# Notebook purpose
In order to establish a need for an accurate model of syllabification, I identify a popular dataset for linguists (CELEX), and I notice a glaring issue with their orthographic syllable data: it is often inconsistent with the phonologic syllabification data.

e.g., "ab.dom.i.nal" -> \[ab.daw.mih.nahl\]

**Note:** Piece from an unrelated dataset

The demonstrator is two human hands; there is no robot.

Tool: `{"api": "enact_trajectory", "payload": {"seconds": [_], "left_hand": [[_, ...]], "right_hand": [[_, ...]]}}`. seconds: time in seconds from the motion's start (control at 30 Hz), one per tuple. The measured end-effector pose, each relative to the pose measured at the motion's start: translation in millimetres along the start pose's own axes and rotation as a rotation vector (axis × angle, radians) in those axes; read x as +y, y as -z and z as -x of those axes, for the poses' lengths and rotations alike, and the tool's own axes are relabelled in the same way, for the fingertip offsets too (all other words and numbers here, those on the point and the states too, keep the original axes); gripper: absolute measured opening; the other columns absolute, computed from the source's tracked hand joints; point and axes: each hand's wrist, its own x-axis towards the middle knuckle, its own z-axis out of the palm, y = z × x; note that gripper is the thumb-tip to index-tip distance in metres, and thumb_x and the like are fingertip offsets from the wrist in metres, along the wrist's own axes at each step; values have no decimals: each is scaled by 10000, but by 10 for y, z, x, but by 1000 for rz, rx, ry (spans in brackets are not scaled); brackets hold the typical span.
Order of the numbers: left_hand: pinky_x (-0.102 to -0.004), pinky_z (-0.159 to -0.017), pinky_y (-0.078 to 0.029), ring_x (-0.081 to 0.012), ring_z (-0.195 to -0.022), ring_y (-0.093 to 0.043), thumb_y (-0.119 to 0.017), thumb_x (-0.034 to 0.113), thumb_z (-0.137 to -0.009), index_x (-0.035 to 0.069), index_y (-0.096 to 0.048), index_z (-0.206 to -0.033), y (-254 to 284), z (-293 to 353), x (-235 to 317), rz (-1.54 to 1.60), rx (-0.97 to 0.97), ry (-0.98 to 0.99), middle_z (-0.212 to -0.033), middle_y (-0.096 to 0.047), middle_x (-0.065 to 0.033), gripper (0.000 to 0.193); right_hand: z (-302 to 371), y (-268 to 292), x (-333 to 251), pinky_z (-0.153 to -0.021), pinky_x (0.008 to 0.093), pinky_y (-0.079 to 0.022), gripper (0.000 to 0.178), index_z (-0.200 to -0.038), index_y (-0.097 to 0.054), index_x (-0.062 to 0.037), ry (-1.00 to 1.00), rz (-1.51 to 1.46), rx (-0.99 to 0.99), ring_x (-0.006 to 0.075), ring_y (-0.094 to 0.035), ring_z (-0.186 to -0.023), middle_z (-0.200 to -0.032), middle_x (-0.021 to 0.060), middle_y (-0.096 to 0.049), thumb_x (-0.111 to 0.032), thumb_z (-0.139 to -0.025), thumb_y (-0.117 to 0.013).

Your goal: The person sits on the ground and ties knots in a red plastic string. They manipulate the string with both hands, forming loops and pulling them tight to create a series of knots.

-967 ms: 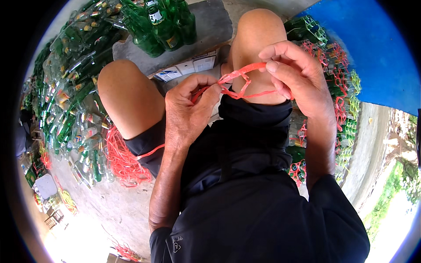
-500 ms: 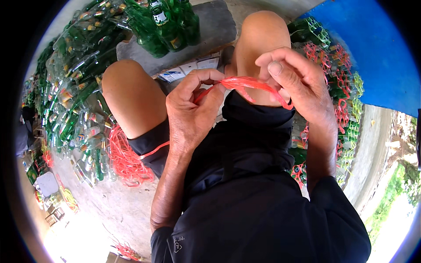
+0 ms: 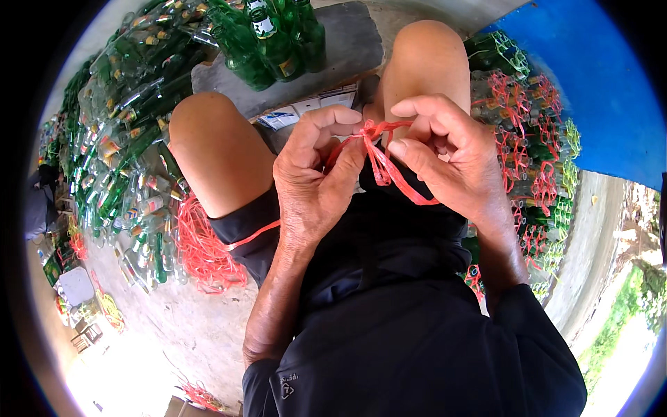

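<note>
Above my lap, my left hand [image 3: 316,167] pinches a red plastic twine [image 3: 382,163] between thumb and fingers, close to a gathered, knot-like spot. Loops of the twine hang from that spot toward my right hand [image 3: 451,156]. One strand runs in behind the right hand's index finger; its other fingers are curled, while thumb and index tip stand apart. A single strand trails past my left wrist to a loose red twine heap [image 3: 208,247] beside my left thigh. Green glass bottles [image 3: 271,42] stand grouped beyond my knees.
The bottles stand on a dark grey slab [image 3: 347,42]. A big pile of bottles [image 3: 118,153] lies at left. Bottles bound with red and yellow-green twine [image 3: 538,153] are stacked at right, beside a blue sheet [image 3: 604,83]. A grey stool [image 3: 75,286] stands far left.
My right hand has come lower and closer to my left, its fingers more curled. The twine between them has gone from a stretched bundle to a bunched spot with hanging loops.
</note>
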Motion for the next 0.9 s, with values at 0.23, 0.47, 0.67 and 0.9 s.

To get a sense of how prevalent these errors are, I will manually pick through 3000 words sampled from CELEX and mark whether or not the orthographic and phonological syllabifications align.

In [1]:
# 1
# imports
import pandas as pd
import random
from IPython.display import clear_output
import ipywidgets as widgets
import os

In [2]:
# 2
# Helper function to convert to ipa

def to_ipa(clx_string):
    c2i = {'I': 'ɪ', 'E': 'ɛ', '{': 'æ', 'Q': 'ɑ',
           'V': 'ʌ', 'U': 'ʊ', '$': 'ɔɚ', '3': 'ɚ',
           'i': 'iː', '1': 'eɪ', '5': 'oʊ', 'u': 'uː',
           '2': 'aɪ', '4': 'ɔɪ', '6': 'aʊ', '7': 'ɪɚ',
           '8': 'ɛɚ', '#': 'aɚ', '9': 'ʊɚ', '@': 'ə',
           'p': 'p', 'b': 'b', 't': 't', 'd': 'd', 'k': 'k',
           'g': 'g', 'J': 'tʃ', '_': 'dʒ', 'f': 'f', 'v': 'v',
           'T': 'θ', 'D': 'ð', 's': 's', 'S': 'ʃ', 'z': 'z',
           'Z': 'ʒ', 'h': 'h', 'r': 'ɹ', 'm': 'm', 'n': 'n',
           'N': 'ŋ', 'l': 'l', 'P': 'əl', 'H': 'ən', 'j': 'j',
           'w': 'w', '.':'.', '-':'.'}
    res = ""
    for c in clx_string:
        if c in c2i:
            res += c2i[c]
        else:
            res += c
    return res

In [3]:
# 3
# opening and parsing celex file
with open('data/Celex-sample.txt', 'r', encoding='utf-8') as file:
    raw = pd.read_csv(file, comment='#', sep=';;', engine='python')
    raw = raw[raw['SylCnt'] > 1]

# sort into tuples of (ortho, ortho_syl, phon_syl_CLX)
ipa = [to_ipa(str(clx)) for clx in raw['PhonSylCLX'].to_list()]
zipped = list(zip(raw['Head'], raw['HeadSyl'], ipa, raw['SylCnt']))

In [9]:
# 4
# the code for testing

sample_size = 3000
done = 0
correct = 0
incorrect = 0

random.seed(69)
random.shuffle(zipped)
sample = zipped[:sample_size]

correct_filename = 'celex_cleanliness_output/correctly_syllabified.txt'
incorrect_filename = 'celex_cleanliness_output/incorrectly_syllabified.txt'
counter_file = 'celex_cleanliness_output/counter.txt'

def save_to_file(word, filename):
    mode = 'a' if os.path.exists(filename) else 'w+'
    with open(filename, mode, encoding='utf-8') as file:
        if mode == 'w+':
            file.write("word,ortho_syl,phon_syl,syl_count")
        file.write(f"{word}\n")
        
def save_counter(count, filename, encoding='utf-8'):
    # save as a text file? lol
    with open(filename, mode, 'w+') as file:
        file.write(count)

In [10]:
# 5 start loop
print("Empty enter to approve, any character + enter to deny, q + enter to quit")

for s in sample[done:]:
    print(done)
    print(f"word: {sample[0]}")
    print(f"ortho-syl: {sample[1]}")
    print(f"phon-syl: {sample[2]}")
    response = input("answer: ")
    print(response)
    if response == "":
        correct += 1
        done += 1
        save_to_file(f"{sample[0]},{sample[1]},{sample[2]},{sample[3]}", correct_filename)
    elif response == "q":
        save_counter(done, counter_file)
    else:
        incorrect += 1
        done += 1
        save_to_file(f"{sample[0]},{sample[1]},{sample[2]},{sample[3]}", incorrect_filename)
    clear_output(wait=True)

Empty enter to approve, any character + enter to deny, q + enter to quit
1
word: ('among', 'a-mong', 'ə.mʌŋ', 2.0)
ortho-syl: ('awkwardness', 'awk-ward-ness', 'ɔɚ.kwəd.nɪs', 3.0)
phon-syl: ('amazon', 'am-a-zon', 'æ.mə.zən', 3.0)


answer:   


 


NameError: name 'incorrect' is not defined